With pictures removed, the data below should be returned exactly.

========================================

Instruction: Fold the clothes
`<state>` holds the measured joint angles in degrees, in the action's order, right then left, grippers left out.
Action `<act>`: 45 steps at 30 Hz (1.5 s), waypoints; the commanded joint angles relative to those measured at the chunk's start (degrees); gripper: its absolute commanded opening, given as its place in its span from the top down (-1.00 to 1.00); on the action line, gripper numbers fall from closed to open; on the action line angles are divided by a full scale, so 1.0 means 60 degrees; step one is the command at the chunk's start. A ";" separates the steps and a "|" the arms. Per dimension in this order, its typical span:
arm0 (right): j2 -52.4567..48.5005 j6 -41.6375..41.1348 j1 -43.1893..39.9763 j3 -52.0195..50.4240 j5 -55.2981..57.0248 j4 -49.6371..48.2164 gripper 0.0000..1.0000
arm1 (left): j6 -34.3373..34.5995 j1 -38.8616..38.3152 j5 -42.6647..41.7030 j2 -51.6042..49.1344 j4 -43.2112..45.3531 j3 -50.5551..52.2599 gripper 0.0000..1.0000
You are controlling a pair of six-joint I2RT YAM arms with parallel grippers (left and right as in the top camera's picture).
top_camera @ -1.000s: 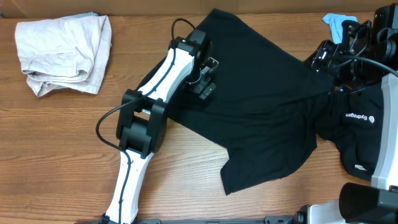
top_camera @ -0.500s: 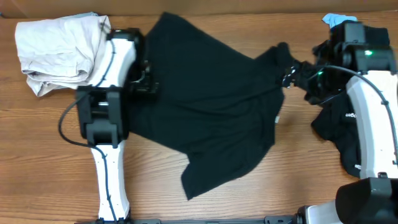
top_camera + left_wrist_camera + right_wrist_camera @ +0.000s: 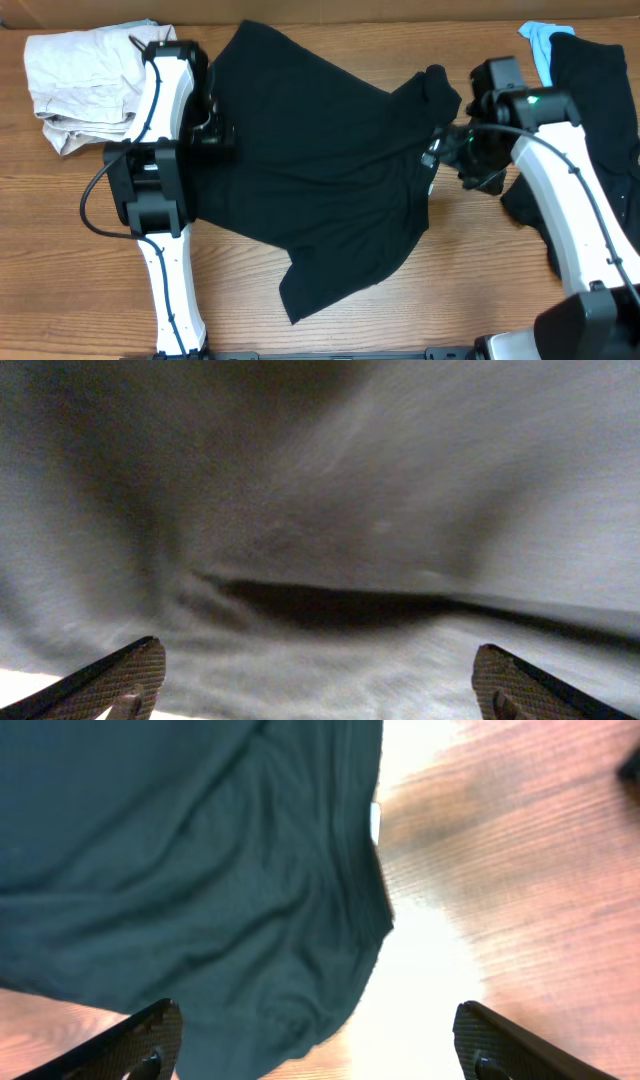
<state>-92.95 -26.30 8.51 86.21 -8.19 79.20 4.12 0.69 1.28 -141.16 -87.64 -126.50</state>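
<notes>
Both spread wide, my left end effector [image 3: 320, 675] and right end effector [image 3: 318, 1038] hover at the crumpled black fabric T-shirt's [image 3: 330, 190] edges on the wooden tabletop [image 3: 460, 300]; no fold made yet.

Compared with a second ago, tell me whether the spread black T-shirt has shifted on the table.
Yes. The black T-shirt slid left, toward the beige garment, which stayed put.

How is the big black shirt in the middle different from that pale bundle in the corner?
The black shirt is dark, the pale bundle off-white. The black shirt lies spread out, the pale bundle bunched up. The black shirt covers far more table than the pale bundle. Both are cloth.
</notes>
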 commanded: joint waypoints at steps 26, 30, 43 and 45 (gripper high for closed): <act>0.0586 -0.1916 0.1366 -0.7020 0.0208 -0.6473 0.03 | -0.0036 -0.0601 0.1745 0.6641 -0.1486 -0.2375 -0.96; 0.0586 -0.1996 0.1366 -0.7300 0.0211 -0.7093 0.31 | -0.0036 -0.0601 0.1883 0.6681 -0.1526 -0.2284 -0.93; 0.0590 -0.1559 -0.0648 -0.6805 0.0229 -0.6579 0.93 | -0.0124 -0.0601 0.1931 0.6681 -0.1526 -0.2284 -1.00; 0.0590 -0.0801 -0.1577 -0.6298 -0.0113 -0.6277 0.93 | -0.0124 -0.0601 0.1934 0.6681 -0.1526 -0.2284 -1.00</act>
<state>-89.84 -36.95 5.32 44.14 -7.92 40.69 4.29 -2.66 11.92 -102.32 -96.68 -140.22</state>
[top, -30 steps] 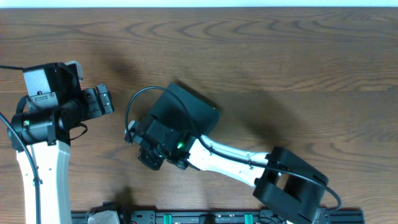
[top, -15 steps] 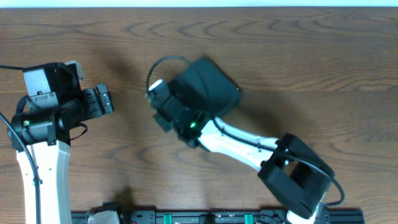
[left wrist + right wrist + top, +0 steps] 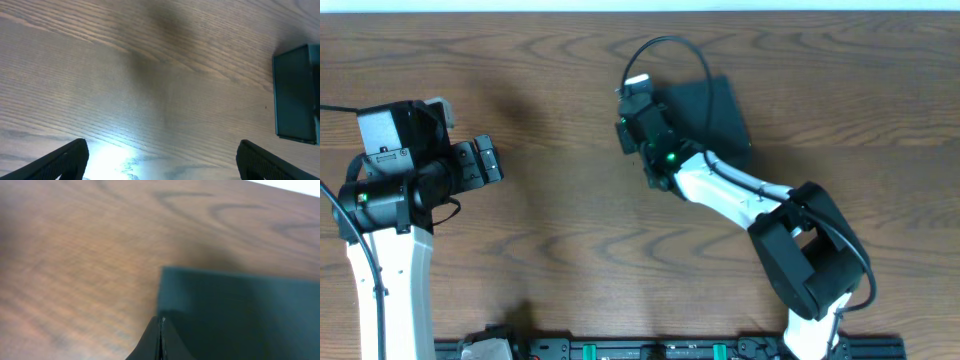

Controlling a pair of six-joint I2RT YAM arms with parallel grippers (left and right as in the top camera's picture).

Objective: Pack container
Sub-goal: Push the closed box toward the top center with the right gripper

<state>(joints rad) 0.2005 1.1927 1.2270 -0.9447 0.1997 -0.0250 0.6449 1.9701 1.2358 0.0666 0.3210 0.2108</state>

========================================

Result for this exercise:
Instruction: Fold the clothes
`<state>` holds the measured joint angles in degrees, in the action's order, right then left, grippers left out.
Action `<act>`: 45 steps at 30 Hz (1.5 s), waypoints; the commanded joint angles relative to those measured at the chunk's start (degrees); gripper: its absolute commanded opening, given as its place in its span from the top down (-1.00 to 1.00); on the action line, gripper numbers fall from closed to open; on the action line angles are divided by a full scale, so 1.0 means 60 degrees; step one is the command at the chunk's start. A ";" separates the steps and a "|" the arms. Per dimension in this order, its typical span:
arm0 (right): j2 -52.4567..48.5005 j6 -41.6375..41.1348 j1 -43.1893..39.9763 j3 -52.0195..50.4240 j5 -55.2981..57.0248 j4 -49.6371..48.2164 gripper 0.0000..1.0000
arm1 (left): j6 -34.3373..34.5995 j1 -38.8616..38.3152 j5 -42.6647..41.7030 j2 -51.6042..49.1344 j4 -43.2112..45.3531 j3 -50.5551..52.2599 gripper 0.0000..1.0000
You are controlling a pair of six-joint I2RT YAM arms with parallel grippers (left and right as in the top camera's picture).
top_camera @ -1.000s: 
top_camera @ -0.500s: 
top_camera + left_wrist_camera + right_wrist_camera @ +0.000s: 
<state>-92.95 -26.30 8.51 86.21 -8.19 79.20 4.12 0.69 1.28 -141.16 -87.64 -126.50</state>
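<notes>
Both spread wide, my left end effector [image 3: 320, 675] and right end effector [image 3: 318, 1038] hover at the crumpled black fabric T-shirt's [image 3: 330, 190] edges on the wooden tabletop [image 3: 460, 300]; no fold made yet.

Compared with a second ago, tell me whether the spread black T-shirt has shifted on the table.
Yes. The black T-shirt slid left, toward the beige garment, which stayed put.

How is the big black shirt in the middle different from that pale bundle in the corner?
The black shirt is dark, the pale bundle off-white. The black shirt lies spread out, the pale bundle bunched up. The black shirt covers far more table than the pale bundle. Both are cloth.
</notes>
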 commanded: joint waypoints at steps 26, 30, 43 and 45 (gripper high for closed): <act>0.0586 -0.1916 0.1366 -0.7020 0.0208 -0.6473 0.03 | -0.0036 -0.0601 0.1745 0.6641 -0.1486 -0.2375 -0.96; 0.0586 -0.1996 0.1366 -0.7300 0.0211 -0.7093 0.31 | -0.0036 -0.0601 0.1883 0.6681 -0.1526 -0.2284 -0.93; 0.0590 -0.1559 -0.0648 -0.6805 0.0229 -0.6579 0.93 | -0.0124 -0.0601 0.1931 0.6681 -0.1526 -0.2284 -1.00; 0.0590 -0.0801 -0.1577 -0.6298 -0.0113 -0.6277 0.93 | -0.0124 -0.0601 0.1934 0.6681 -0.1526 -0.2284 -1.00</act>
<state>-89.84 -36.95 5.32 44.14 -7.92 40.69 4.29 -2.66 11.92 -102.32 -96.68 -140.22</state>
[top, -30 steps] 
[top, -15 steps] 
[left wrist + right wrist + top, +0 steps] 

Controlling a pair of six-joint I2RT YAM arms with parallel grippers (left and right as in the top camera's picture).

Objective: Pack container
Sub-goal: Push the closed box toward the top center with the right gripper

<state>(joints rad) 0.2005 1.1927 1.2270 -0.9447 0.1997 -0.0250 0.6449 1.9701 1.2358 0.0666 0.3210 0.2108</state>

The work on this exercise is done.